UVA - 12379 - Central Post Office![]()
This article will explain my thought process to solve a problem called Central Post Office (PDF) from UVA Online Judge. Read the original problem statement before reading this article.
Keywords: Graph, Minimum Spanning Tree, Single-source Shortest Paths
Objective![]()
Given:
List of cities.
List of adjacent cities.
Travel time between adjacent cities (1 hours).
Unique sequence of roads between cities.
We want to:
Find the minimum travel time to visit every cities.
Glossary![]()
Graph — A structure consisting of a set of objects where some pairs of the objects are related.
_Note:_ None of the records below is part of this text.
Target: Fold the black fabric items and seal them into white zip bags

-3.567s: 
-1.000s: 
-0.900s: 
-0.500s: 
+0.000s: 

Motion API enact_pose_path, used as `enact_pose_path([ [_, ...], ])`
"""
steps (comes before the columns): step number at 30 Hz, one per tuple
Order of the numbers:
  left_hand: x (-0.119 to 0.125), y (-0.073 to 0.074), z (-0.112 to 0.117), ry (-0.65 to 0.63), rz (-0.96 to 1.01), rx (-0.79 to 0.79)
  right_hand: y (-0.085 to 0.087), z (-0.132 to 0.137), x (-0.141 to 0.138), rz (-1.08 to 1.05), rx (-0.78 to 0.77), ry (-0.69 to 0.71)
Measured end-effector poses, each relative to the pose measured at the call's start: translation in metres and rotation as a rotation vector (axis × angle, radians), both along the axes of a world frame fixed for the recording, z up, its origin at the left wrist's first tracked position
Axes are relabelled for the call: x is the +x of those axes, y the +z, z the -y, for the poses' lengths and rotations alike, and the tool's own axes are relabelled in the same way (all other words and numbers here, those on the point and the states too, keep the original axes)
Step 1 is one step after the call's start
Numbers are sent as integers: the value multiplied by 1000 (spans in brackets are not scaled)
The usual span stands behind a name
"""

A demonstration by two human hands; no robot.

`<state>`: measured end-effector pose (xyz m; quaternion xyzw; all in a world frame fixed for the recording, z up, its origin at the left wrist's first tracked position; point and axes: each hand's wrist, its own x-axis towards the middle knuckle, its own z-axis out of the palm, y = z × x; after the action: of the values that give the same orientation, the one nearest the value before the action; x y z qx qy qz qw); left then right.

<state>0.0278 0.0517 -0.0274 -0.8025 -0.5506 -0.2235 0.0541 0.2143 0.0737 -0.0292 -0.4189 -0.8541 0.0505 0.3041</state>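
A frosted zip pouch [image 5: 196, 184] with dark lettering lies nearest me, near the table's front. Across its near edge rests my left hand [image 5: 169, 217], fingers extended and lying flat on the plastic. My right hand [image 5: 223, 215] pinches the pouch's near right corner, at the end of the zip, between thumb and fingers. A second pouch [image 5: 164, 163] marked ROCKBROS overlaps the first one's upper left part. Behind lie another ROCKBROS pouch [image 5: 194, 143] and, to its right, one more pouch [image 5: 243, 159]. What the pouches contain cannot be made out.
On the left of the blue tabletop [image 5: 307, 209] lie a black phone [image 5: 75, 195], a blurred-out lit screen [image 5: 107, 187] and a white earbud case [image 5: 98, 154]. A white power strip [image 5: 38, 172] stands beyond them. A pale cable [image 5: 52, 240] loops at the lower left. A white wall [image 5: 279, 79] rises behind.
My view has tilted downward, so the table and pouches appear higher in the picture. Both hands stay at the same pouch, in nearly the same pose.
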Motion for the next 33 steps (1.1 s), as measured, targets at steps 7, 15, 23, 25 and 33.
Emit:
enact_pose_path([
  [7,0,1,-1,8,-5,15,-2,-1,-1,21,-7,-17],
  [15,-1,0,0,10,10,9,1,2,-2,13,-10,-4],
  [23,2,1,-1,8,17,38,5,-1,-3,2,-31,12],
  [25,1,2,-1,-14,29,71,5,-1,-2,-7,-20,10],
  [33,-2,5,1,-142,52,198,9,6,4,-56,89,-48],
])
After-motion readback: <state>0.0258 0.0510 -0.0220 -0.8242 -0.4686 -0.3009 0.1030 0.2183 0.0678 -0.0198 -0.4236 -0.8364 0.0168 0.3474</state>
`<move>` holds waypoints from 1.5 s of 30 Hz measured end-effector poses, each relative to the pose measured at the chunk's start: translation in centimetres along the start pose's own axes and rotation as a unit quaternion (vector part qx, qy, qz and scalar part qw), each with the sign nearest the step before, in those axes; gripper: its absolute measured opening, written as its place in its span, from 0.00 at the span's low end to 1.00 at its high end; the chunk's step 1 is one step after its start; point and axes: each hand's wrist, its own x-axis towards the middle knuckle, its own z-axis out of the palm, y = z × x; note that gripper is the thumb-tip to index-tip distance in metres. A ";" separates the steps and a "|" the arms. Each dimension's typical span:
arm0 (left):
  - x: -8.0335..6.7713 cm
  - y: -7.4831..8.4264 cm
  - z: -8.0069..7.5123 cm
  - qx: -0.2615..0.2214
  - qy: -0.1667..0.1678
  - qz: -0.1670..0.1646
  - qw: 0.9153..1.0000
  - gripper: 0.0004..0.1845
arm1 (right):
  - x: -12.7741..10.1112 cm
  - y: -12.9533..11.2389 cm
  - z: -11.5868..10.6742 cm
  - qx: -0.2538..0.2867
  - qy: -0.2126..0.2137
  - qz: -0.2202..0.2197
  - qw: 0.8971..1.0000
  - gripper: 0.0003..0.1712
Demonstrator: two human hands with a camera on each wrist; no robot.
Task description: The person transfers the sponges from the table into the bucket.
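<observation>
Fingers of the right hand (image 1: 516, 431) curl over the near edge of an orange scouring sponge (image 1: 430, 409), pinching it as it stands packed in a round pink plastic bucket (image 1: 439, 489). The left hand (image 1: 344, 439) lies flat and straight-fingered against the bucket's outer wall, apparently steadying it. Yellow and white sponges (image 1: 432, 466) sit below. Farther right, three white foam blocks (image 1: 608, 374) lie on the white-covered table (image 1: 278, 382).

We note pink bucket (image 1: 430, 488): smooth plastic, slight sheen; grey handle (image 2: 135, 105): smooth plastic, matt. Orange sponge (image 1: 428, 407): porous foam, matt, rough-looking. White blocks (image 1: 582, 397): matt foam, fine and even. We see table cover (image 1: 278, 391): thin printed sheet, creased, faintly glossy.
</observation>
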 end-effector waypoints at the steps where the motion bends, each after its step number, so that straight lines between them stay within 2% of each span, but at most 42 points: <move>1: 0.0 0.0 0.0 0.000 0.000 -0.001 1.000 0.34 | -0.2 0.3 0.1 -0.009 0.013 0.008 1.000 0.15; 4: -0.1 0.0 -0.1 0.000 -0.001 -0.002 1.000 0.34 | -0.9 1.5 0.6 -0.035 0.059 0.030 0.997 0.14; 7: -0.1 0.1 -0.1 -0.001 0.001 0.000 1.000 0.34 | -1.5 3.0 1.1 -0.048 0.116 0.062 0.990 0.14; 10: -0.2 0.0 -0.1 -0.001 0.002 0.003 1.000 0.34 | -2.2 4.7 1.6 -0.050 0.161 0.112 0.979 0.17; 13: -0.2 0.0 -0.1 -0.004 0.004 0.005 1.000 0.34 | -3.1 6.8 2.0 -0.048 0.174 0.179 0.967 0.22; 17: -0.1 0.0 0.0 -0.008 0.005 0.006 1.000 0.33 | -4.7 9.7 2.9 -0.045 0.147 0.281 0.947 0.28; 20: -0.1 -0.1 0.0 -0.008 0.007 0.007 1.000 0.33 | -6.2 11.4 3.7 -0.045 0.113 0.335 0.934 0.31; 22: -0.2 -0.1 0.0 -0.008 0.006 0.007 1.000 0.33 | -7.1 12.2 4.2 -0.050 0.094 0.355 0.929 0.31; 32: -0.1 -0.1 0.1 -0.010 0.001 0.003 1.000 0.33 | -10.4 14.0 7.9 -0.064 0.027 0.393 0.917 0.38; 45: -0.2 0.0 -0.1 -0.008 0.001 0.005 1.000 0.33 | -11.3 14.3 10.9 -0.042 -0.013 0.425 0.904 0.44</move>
Minimum Spanning Tree (MST) — A set of edges such that any vertex can reach any other by exactly one simple path.
Single-source Shortest Paths (SSSP) — A problem of finding the shortest paths from a single source vertex to all other vertices in a graph.
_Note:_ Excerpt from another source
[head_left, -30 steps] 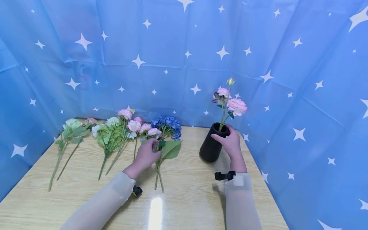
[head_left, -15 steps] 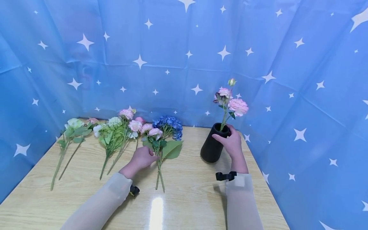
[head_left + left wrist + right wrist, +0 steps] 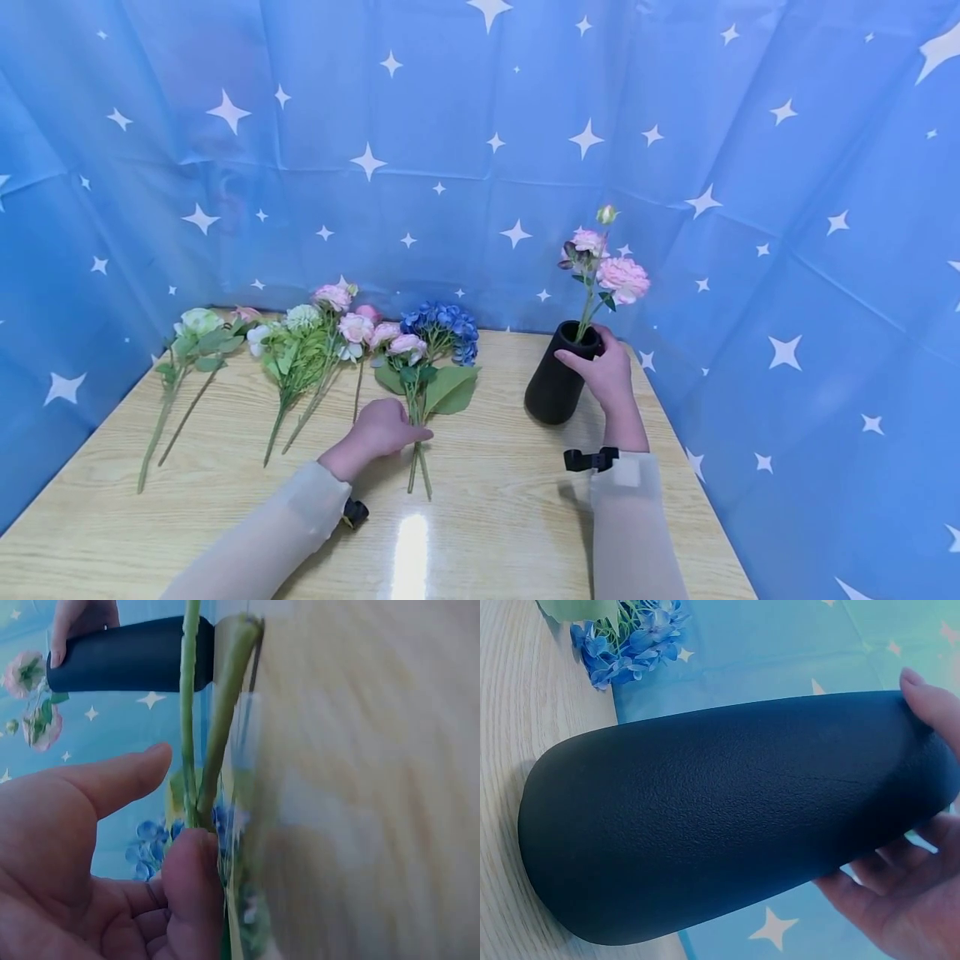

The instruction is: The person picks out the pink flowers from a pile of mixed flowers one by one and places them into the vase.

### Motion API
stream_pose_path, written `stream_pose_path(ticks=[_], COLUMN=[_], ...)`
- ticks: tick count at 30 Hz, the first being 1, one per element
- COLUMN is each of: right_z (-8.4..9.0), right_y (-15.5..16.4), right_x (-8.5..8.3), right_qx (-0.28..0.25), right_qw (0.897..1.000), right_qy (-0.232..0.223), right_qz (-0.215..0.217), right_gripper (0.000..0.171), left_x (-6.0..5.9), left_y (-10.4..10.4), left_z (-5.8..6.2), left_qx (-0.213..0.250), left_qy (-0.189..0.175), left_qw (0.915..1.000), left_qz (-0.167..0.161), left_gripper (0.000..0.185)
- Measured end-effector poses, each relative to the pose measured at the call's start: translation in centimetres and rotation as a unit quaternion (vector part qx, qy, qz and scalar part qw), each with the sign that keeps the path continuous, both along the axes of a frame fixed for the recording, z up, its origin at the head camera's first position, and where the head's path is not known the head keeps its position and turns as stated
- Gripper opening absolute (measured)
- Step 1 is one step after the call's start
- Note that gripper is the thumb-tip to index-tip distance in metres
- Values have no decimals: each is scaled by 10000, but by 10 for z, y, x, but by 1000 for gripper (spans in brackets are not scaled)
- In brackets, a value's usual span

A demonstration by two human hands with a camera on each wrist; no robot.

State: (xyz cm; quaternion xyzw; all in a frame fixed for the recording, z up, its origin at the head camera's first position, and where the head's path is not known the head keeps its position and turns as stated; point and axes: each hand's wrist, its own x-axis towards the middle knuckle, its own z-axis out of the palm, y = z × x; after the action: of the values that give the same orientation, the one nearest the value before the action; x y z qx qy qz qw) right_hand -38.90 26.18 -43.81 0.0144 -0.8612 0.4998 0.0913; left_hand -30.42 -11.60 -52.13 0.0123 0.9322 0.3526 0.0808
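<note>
My left hand [image 3: 385, 429] is low over the table at two crossing green stems [image 3: 417, 467]. One belongs to a blue hydrangea [image 3: 442, 327], the other to a spray of pink flowers [image 3: 407, 347]. In the left wrist view the index fingertip [image 3: 196, 847] is right at the stems [image 3: 225, 720], while the thumb [image 3: 135, 776] stands apart from them. My right hand [image 3: 609, 375] grips a black vase [image 3: 551, 387] near its rim, thumb on one side and fingers on the other. The vase leans to the right and has pink peonies [image 3: 621, 279] with a bud in it.
Further left on the wooden table [image 3: 487, 533] lie pink flowers [image 3: 356, 327], a green and white bunch [image 3: 300, 350], and a pale green flower [image 3: 198, 323] beside a thin stem [image 3: 183, 421]. A blue star-patterned curtain [image 3: 435, 125] closes off the back and sides.
My left hand has moved down from the leaves and blooms to the lower part of the crossing stems. The right hand keeps its grip on the tilted vase.
</note>
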Motion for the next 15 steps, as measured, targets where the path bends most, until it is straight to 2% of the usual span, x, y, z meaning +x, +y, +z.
stream_pose_path(ticks=[6,10,15], right_z=[0,0,-1], right_y=[0,1,1], right_x=[-1,-1,0], right_qx=[-5,20,4], right_qw=[10000,10000,10000], right_qy=[44,67,56], right_qz=[21,39,78], right_gripper=[87,86,86], left_x=[9,12,9], left_y=[11,11,2], left_z=[2,4,9], left_qx=[-214,-164,-205], left_qy=[67,-13,-55], left_qw=[9992,9993,9994], left_qz=[-336,-328,-277], left_gripper=[59,53,49])
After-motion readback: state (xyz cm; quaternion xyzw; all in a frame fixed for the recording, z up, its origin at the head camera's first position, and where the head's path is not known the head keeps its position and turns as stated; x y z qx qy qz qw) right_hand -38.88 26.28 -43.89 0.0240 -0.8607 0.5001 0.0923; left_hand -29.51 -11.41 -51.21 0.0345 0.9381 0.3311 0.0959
Breadth-first Search (BFS) — A graph traversal algorithm that starts from a source vertex and explores the graph level by level.
Observation![]()
We could model the relationship between cities and roads as a graph, where the cities are the vertices and the roads are the edges. Pay attention to the “unique sequence of roads” constraint, it means that there is exactly 1 path between any vertices, hence the graph can be classified as a MST.
To visit every vertices, we may need to use some edges twice for visiting the destination vertex and returning to the origin vertex, as seen on the path between 3-5 and 1-2 above. However, there is also an edges where we only need to visit once, as seen on the path between 3-1-4 above. To minimize the travel time, we want to maximize the length of the visit once edges.
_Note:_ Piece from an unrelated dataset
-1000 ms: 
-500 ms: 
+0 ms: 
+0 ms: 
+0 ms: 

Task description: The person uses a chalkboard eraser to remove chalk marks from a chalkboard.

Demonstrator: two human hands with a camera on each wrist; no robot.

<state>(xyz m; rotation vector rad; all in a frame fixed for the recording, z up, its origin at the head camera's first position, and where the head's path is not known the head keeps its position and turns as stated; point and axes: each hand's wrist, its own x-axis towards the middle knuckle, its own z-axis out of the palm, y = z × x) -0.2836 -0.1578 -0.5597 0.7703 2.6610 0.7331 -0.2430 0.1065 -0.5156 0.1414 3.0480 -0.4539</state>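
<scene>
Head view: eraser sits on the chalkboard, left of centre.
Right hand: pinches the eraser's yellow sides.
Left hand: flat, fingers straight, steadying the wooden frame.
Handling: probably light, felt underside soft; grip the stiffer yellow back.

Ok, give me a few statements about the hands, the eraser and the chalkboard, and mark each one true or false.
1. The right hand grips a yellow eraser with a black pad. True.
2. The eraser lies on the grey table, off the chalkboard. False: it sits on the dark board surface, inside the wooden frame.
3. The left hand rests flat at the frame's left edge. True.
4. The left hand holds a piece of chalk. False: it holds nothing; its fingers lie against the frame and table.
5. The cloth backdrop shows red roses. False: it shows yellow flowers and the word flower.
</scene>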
We could rephrase the problem of “maximizing the length of the visit once edges” into “finding the farthest path on a MST”. It can be done using 2-phase SSSP to find the head and tail of the farthest path.
After the farthest path is discovered, the minimum travel time to visit every vertices is equals to the {total edges} * 2 - {total edges on the farthest path}.
Algorithm![]()
To implement the 2-phase SSSP for finding the farthest path on a MST, we could use BFS algorithm to traverse the MST. Since BFS traverse the graph vertex by vertex, the last vertex visited by the BFS automatically becomes the farthest destination vertex from the origin vertex. The first BFS phase is used to find the head of the farthest path by traversing the MST from any arbitrary vertex, and the second BFS phase is used to find the tail of the farthest path by traversing the MST from the head of the farthest path.
After the head and tail of the farthest path is discovered, we could get the total edges by counting the distance of the farthest path. As for the total edges of the MST, it is equals to the number of vertices minus one. Once the total edges is known, we can calculate the travel time using the formula of {total edges} * 2 - {total edges on the farthest path}.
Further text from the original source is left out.